Feeling foolish, Meg stops and goes to collect her eggs.

.

The books along the wall seem more inviting, and she picks one at random and flips it open, not bothering to read the spine. _Great Expectations_ stares at her from the front page, and she stuffs it back onto the shelf. _The Great Gatsby_ sits next to it.

_Read that in High School,_ the real Meg Masters whispers to her. _I loved it._

Meg curls up on the couch and reads the book until Shay barks at her for dinner.

_I read that in three different High Schools_ , Sam Winchester complains in her mind. _It gets boring after a while._

She finishes the book anyway and slides it back in place on the shelf. Next to it she finds a Driver’s Education manual and passes it over. _The Five People You Meet in Heaven should be in here somewhere,_ chimes another voice in her head, a girl named Adrianna from Colorado she’d possessed years ago. _I loved that book._

Meg crawls under her quilts, ignoring the voices from her past vessels running through her head.

The next morning is blissfully filled with silence.

.

Shay grows to the size of a Newfoundland, easily able to knock her down when he begs for food. She considers kicking him out into the yard with the chickens and the goat, but drops the thought when he starts bringing her back rabbits and squirrels to eat.

The days are boring. She fills them with chores and naps and books to eat up time. The sun never stops shining, and she builds a fence around her little garden with wire and wood from the shed to keep the rabbits out.

She and Shay walk through the woods, where spring takes over a little more each time she they venture out. The hound takes down a deer one day and it takes her hours to drag it back to the cottage so she can skin and clean it.

_We’ll eat well tonight,_ a male voice whispers in the back of her head. _Your mom will be able to make a nice soup from this._

She banishes the voice and focuses on her task. An icebox materializes in the kitchen for the meat.

She cooks the deer’s heart and spends an hour at the table reading _Hamlet_ while she eats and Shay naps on her feet under the table.

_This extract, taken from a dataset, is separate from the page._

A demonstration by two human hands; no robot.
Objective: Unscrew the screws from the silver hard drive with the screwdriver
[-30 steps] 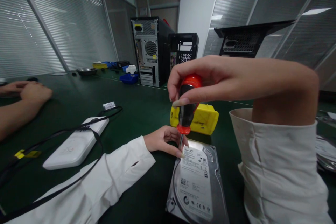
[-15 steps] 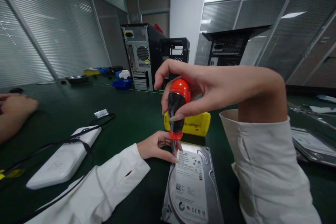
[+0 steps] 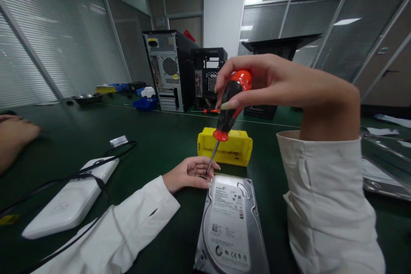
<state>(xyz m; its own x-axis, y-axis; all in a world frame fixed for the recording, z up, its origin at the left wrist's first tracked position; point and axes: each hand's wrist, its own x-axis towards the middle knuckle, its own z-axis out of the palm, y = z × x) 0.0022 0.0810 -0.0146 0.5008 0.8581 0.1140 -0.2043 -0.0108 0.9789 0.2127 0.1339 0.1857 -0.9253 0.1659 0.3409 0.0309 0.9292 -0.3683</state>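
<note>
My right hand (image 3: 253,81) grips a screwdriver (image 3: 229,105) by its red and black handle, holding it tilted with the shaft running down to the left. The tip of the shaft ends among the fingers of my left hand (image 3: 189,173), which are curled with the thumb opposite. Whatever those fingers pinch is hidden or too small to make out. Just below lies a silver hard drive (image 3: 231,227), label up, its upper left corner beside my left thumb. Behind it a yellow bin (image 3: 237,150) rests on its side, opening towards me.
A white box-like device (image 3: 70,199) with a black cable (image 3: 104,188) lies at left, near another person's hand (image 3: 17,137). Computer cases (image 3: 168,68) stand at the back, with a second screwdriver (image 3: 210,111) before them. More metal drives (image 3: 382,180) lie at right.
My right hand has risen and shifted right, tilting the screwdriver from near upright. Its tip has moved off the drive's left edge, up into my left hand's fingers.
</note>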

For a moment, she thinks it almost peaceful.

.

“No, bad dog. Please, get off me.”

Meg rolls out of bed at the voice and runs for the door, bare feet smacking against the wood and her nightgown billowing behind her. _Castiel._

“Shay, get off him!” she snaps. Her hound runs back to her, tongue lolling out happily. Castiel stares at her, naked as a newborn, with a stab wound red and angry looking in his chest. “What are you doing here, Clarence?”

“I died,” he says, glancing around the cabin. “But this does not appear to be my Heaven.”

She snorts. “Yeah, no shit. But angels don’t go to Heaven when they die.”

“I’m not an angel anymore,” he tells her gently. Meg raises her eyebrows at him, and then suddenly he’s hugging her, crushing her nose against his chest. “They didn’t tell me you were dead.”

“I told Sam to tell you,” she mutters, letting him hug her. “Guess he forgot.”

“You saw Sam?”

“Yeah, ages and ages ago. He stopped by for a couple of minutes and wondered out into the woods. What, did the great Winchester not come back to life?”

“He wasn’t dead, just in a coma,” Castiel explains, letting go of her. “I believe I need some clothes.”

“I’ll see if I can find you something that’s not a dress and then we’ll swap stories,” she tells him. He follows her into the cottage where she finds men’s clothes in the wardrobe, old-fashioned and entirely too big for her. She watches Castiel wrestle with the suspenders before she helps him, and remembers another man with blue eyes wearing something similar.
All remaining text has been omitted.